Writing tips
If you thought the problem with Twitter is that there's not enough self-promotion and logrolling, then you are in luck: On Thursday, the company introduced a new feature called "Tip Jar," which allows users to send money directly to other users (though it is currently it's limited to a small number of Twitter-anointed "creators, journalists, experts, and nonprofits" who write in English). This is both a look back to the Tip Jars that were scattered among blogs in the 2000s and a look forward to so-called Web3, which foretells an internet on which all content circulation is intrinsically monetized.
Twitter claims this is a response to how much solicitation was already happening on the site:
We $ee you – sharing your PayPal link after your Tweet goes viral, adding your $Cashtag to your profile so people can support your work, dropping your Venmo handle on your birthday or if you just need some extra help. You drive the conversation on Twitter and we want to make it easier for you to support each other beyond Follows, Retweets, and Likes.
Money here is conflated with attention metrics, a tacit admission of the means by which the company monetizes the work of its users: Follows, retweets, and likes are the currency Twitter uses not only to emotionally attach users to the rituals of content creation and filtering, but also to help structure and measure the buckets of attention it auctions off to advertisers. How users tip each other will also be useful information in that regard, and it will also ease any pressure on Twitter to pay its user-workers itself.
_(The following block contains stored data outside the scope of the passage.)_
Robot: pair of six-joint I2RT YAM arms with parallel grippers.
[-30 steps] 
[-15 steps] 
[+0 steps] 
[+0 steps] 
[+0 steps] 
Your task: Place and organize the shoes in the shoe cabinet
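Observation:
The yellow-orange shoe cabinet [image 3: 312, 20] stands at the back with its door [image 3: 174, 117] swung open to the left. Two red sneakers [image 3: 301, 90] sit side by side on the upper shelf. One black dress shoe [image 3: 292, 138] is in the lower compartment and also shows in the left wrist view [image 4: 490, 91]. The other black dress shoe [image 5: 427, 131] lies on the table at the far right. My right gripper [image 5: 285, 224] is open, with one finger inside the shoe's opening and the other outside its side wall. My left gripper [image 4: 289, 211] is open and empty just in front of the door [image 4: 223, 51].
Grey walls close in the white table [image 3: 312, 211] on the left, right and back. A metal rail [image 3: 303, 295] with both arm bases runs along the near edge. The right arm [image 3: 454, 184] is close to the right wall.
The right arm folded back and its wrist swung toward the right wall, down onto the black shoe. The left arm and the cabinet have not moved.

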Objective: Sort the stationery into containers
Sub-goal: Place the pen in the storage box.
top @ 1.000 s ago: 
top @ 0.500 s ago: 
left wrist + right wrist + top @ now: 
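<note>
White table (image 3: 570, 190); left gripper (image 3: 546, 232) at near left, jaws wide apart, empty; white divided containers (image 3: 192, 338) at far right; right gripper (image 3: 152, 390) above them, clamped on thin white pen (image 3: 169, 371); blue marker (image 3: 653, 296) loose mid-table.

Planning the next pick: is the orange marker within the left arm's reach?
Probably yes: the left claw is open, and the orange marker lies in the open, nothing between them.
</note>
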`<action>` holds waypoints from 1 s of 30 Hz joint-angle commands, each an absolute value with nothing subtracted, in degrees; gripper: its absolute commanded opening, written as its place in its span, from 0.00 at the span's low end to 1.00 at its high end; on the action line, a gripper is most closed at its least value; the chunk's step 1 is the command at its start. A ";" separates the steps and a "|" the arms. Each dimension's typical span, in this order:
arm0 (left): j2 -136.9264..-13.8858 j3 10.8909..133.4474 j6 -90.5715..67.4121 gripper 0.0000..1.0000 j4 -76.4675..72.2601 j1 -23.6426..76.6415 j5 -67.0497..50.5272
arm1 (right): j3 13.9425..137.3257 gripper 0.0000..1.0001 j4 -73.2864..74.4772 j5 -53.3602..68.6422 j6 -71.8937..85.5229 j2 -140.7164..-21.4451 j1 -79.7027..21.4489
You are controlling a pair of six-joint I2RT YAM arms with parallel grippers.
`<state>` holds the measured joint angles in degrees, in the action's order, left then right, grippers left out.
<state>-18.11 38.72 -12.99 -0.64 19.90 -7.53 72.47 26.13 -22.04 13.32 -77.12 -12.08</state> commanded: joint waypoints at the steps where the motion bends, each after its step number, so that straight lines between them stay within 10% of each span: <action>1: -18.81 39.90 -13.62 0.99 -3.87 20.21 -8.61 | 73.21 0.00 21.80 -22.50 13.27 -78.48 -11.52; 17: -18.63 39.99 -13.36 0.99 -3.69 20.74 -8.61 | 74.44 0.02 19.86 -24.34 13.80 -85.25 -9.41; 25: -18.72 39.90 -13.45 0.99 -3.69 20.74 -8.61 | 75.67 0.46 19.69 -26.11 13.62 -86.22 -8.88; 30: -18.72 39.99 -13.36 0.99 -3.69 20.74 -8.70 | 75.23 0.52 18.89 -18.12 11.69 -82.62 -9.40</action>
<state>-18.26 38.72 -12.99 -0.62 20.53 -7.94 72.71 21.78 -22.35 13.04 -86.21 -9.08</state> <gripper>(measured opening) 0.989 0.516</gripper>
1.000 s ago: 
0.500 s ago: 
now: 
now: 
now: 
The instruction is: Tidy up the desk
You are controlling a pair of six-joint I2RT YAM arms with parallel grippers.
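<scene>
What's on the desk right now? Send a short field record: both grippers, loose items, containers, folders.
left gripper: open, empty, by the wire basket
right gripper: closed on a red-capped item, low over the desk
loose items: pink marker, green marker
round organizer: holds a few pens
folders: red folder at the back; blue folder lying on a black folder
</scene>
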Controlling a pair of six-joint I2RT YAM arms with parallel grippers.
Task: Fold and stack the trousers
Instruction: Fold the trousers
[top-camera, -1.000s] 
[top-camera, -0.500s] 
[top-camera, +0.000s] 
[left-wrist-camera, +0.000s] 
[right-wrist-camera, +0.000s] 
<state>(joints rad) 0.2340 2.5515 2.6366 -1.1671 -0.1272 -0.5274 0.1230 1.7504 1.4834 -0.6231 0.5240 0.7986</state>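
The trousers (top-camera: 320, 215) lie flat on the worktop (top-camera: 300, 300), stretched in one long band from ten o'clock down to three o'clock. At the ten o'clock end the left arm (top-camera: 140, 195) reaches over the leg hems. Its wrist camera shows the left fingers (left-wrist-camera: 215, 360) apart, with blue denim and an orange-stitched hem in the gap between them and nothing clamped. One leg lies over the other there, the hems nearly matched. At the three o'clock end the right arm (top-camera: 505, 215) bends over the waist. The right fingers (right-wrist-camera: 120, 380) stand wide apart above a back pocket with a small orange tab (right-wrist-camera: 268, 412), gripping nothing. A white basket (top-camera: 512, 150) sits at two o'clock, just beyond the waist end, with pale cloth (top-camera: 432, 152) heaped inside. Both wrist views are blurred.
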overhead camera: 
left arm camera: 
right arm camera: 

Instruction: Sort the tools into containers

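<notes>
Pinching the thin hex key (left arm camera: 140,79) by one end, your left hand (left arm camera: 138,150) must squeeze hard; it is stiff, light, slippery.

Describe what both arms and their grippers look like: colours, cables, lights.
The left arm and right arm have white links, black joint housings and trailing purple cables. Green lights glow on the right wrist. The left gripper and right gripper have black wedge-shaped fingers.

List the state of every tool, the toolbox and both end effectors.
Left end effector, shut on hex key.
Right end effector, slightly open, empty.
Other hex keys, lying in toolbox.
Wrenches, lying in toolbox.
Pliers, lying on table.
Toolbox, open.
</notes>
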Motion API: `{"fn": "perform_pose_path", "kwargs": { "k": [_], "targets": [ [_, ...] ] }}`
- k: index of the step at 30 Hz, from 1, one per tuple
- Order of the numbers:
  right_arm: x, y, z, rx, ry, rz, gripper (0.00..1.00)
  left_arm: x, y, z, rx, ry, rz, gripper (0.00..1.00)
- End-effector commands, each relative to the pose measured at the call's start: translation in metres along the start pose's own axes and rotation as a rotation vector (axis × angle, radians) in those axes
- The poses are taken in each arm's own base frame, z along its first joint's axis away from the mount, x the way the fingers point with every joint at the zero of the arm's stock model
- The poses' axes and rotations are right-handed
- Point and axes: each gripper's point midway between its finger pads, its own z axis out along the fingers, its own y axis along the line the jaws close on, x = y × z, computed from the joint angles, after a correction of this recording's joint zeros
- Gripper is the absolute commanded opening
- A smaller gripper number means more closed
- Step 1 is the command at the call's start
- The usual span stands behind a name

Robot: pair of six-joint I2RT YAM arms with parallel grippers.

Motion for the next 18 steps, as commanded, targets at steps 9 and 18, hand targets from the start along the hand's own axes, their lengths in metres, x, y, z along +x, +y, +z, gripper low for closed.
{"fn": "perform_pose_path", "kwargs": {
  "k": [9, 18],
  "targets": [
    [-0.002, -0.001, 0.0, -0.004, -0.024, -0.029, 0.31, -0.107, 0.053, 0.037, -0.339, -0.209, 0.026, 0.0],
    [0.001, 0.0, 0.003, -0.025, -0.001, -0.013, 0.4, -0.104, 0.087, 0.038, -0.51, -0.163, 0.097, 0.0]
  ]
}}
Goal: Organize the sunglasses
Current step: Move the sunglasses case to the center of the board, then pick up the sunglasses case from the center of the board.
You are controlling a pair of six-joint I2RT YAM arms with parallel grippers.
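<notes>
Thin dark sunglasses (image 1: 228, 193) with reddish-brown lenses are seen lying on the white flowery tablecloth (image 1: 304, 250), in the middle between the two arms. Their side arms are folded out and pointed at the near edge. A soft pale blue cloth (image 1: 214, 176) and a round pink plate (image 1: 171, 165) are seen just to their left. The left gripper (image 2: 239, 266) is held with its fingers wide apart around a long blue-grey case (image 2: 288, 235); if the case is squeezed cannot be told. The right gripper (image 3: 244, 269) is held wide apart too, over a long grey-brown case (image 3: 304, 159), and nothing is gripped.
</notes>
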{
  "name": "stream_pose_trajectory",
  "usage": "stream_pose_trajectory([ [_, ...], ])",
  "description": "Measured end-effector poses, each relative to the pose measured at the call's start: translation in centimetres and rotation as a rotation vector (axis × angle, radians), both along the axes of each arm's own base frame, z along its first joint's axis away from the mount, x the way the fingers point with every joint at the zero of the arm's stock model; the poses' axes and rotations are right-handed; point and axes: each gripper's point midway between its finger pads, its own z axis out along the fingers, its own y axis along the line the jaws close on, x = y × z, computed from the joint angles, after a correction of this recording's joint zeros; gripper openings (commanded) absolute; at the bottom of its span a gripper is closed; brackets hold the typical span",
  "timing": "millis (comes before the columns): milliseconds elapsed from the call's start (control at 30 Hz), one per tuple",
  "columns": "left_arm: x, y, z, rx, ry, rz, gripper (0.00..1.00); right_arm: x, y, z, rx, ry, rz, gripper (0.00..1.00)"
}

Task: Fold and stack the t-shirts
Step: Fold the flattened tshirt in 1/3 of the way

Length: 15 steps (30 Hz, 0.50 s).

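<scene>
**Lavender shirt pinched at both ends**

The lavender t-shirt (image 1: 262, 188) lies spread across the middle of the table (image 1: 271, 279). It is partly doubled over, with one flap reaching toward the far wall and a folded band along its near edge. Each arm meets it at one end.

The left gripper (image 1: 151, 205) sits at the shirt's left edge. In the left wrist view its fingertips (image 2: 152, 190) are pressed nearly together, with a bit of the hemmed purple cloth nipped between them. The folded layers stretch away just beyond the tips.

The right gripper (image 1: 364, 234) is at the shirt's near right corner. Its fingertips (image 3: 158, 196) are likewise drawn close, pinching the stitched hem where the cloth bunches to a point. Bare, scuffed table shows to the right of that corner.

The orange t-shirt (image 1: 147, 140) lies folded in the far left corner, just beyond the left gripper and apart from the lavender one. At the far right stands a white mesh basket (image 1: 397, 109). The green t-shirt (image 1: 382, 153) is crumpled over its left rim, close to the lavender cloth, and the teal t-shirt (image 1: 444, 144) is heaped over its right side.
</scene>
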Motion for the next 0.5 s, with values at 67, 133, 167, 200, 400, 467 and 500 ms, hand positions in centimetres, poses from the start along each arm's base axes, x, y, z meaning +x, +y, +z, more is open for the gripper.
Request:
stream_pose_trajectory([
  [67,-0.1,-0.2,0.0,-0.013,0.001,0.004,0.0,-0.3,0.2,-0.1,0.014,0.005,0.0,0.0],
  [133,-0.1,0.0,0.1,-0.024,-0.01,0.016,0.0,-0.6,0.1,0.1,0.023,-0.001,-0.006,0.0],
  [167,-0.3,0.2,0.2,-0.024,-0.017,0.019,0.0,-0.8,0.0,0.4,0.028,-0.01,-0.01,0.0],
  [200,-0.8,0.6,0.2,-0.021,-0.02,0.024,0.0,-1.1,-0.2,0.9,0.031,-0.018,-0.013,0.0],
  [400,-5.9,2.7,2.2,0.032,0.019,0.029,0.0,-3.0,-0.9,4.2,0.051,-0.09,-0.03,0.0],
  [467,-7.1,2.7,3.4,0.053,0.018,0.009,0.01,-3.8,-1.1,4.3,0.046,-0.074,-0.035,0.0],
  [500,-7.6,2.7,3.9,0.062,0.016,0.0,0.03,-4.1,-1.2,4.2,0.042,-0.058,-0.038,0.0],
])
Instead Twitter will invite its de facto workforce to dutifully pay each other while it continues to skim off the top. It's as if waiters had to pool "tips" that came out of their own pocket.
Proponents of these kinds of payment schemes like to tout them as empowering consumers to thoughtfully "share the love" or "show their appreciation." What could be wrong with being appreciative? With telling someone they're special? Here's Twitter's rendition of this, for example: "Tip Jar is an easy way to support the incredible voices that make up the conversation on Twitter. This is a first step in our work to create new ways for people to receive and show support on Twitter – with money." These kinds of statements always remind me of this celebration of the bourgeois public sphere: "It has pitilessly torn asunder the motley feudal ties that bound man to his 'natural superiors,' and has left remaining no other nexus between man and man than naked self-interest, callous 'cash payment.'" Monetizing "the conversation" participates in this grand tradition.
As a practice, tipping has a deplorable history — Michelle Alexander describes it here as a legacy of feudalism and slavery, and notes its fundamentally sexist and racist logic. It mainly persists, of course, as a way for employers to underpay employees, but it also demoralizes workers and exposes them to cruel, petty, and prejudicial forms of constant judgment when it's not arbitrarily devaluing their labor with the whimsical contingencies of a wage that's characterized not as something that they are entitled to but as a favor granted to them. Any expansion of tipping as a practice further entrenches an unjust system that frames certain people's work as something another class of consumers are entitled to.
The Twitter Tip Jar is also part of a phenomenon that Vox's Terry Nguyen describes here as "ambient shopping." Just as a variety of "buy it now" buttons have popped up across social media platforms, the Twitter tip jar is, in a sense, a way to buy a person's attention — as when vloggers shout out their tippers during a live stream. More than that, it gives the consumption of information in platforms more of the feel of shopping, placing reading or viewing content within the perhaps more familiar or comfortable frame of being a sovereign consumer satisfying one's individualized needs. This is less a matter of, as Nguyen puts it, "convincing users to shift from a social mindset to a consumer one" than of making those two things simultaneous and indistinguishable: Sociality is expressed through micropayments; shopping is a matter of public acts of buying attention. Online audiences are just retail foot traffic.
The Tip Jar, like the other "creator economy" tools, helps convert forms of sociality explicitly into commerce so that eventually we won't recognize something as social unless we're spending money. If I can't immediately buy what I see someone is wearing, are we even friends?